Oireachtas Joint and Select Committees

Monday, 16 November 2020

Select Committee on Finance, Public Expenditure and Reform, and Taoiseach

Finance Bill 2020: Committee Stage

Photo of Richard Boyd BarrettRichard Boyd Barrett (Dún Laoghaire, People Before Profit Alliance) | Oireachtas source

I am listening carefully to the debate and the answers given by the Minister. I want to give a special shout-out for the taxi drivers.

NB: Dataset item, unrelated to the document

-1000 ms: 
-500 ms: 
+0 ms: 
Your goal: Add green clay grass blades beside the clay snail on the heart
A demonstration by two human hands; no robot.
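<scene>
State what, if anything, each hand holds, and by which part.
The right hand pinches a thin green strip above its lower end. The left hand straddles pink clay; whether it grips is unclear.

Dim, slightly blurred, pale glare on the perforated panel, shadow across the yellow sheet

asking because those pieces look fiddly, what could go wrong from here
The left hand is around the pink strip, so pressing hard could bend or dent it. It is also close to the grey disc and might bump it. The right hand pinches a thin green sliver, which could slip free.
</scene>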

I do not see why the scheme would not be made available to them. Estimates were done a couple of years ago that suggested a taxi driver, on average, carries fixed costs of approximately €11,000 a year. That varies and can be range anywhere between €4,000 and €11,000 or more for insurance, car maintenance, repayments, and fuel costs if taxis are on the road, although business is much diminished at the moment, but taxi drivers must carry these costs. Depending on the level of restriction, business is down between 70% and 80%. Taxi drivers do not have premises in a fixed location, although they are fixed in a county. A taxi driver is licensed to drive in Dublin or in a particular place so the business is geographically located but the car is the business premises. Taxi drivers tick all of the other boxes except the one for a premises and they are not getting the assistance that they need to cover their ongoing costs anywhere else. The only other grant that has been made available is a €1,000 restart grant when they return to work. That does not go anywhere near covering ongoing costs for the recent period and the debts they accumulated when they were either not working or there was no work, or covering on an ongoing basis the costs that they incur when they returned to work. Having talked to taxi drivers, such costs are in excess of what they are likely to earn on the road. They are probably losing money by being on the road at the moment. That is how badly hit the business is if taxi drivers have car repayments, fuel costs, maintenance costs and so on. I want to make a special plea to the Minister to include taxi drivers in this scheme because it would help some of them survive. In every other way taxi drivers tick the boxes that he is trying to tick and it would be unfair to exclude them.

There are other areas that I am probably not as familiar with. Some people in the music, entertainment and arts industry will benefit from the scheme insofar as they have premises but many self-employed people and small business people in the sector do not have premises but they have significant ongoing costs, particularly repayments for equipment or the storage of equipment. These people are unable to earn an income because big events and the venues or premises that are supported by the scheme,are closed and, therefore, these people are not working in those premises or at the big events that might otherwise take place. The Minister should support and include these people in the scheme as well.

On conditionality and so on, we do not want to in any way stand in the way of introducing measures that will keep people in a relationship with employment and maintain jobs during the pandemic so that those jobs are still there afterwards but there must be more oversight to make sure that the people who do not need this support, as they are making profits or have significant cash reserves and so on, are not benefiting from this scheme. The Minister is going to publish the names of the recipients on his Department's website. It might be useful, on an ongoing basis as a minimum, if he gave us some of the categories on a monthly or regular basis. Perhaps he might be able to outline some details of the 9,000 who have applied. What type of businesses are they? What do we know about those who are applying? What sectors are they from?

There needs to be oversight to check that these are not companies which do not really need this support. Even if the Minister does not agree with all the conditions that we are trying to introduce in our amendment, there should be some mechanism to deal with companies which are treating workers badly, are actively anti-union, are based offshore, are playing fast and loose with the tax system or are very profitable and which should not be benefiting from the payment.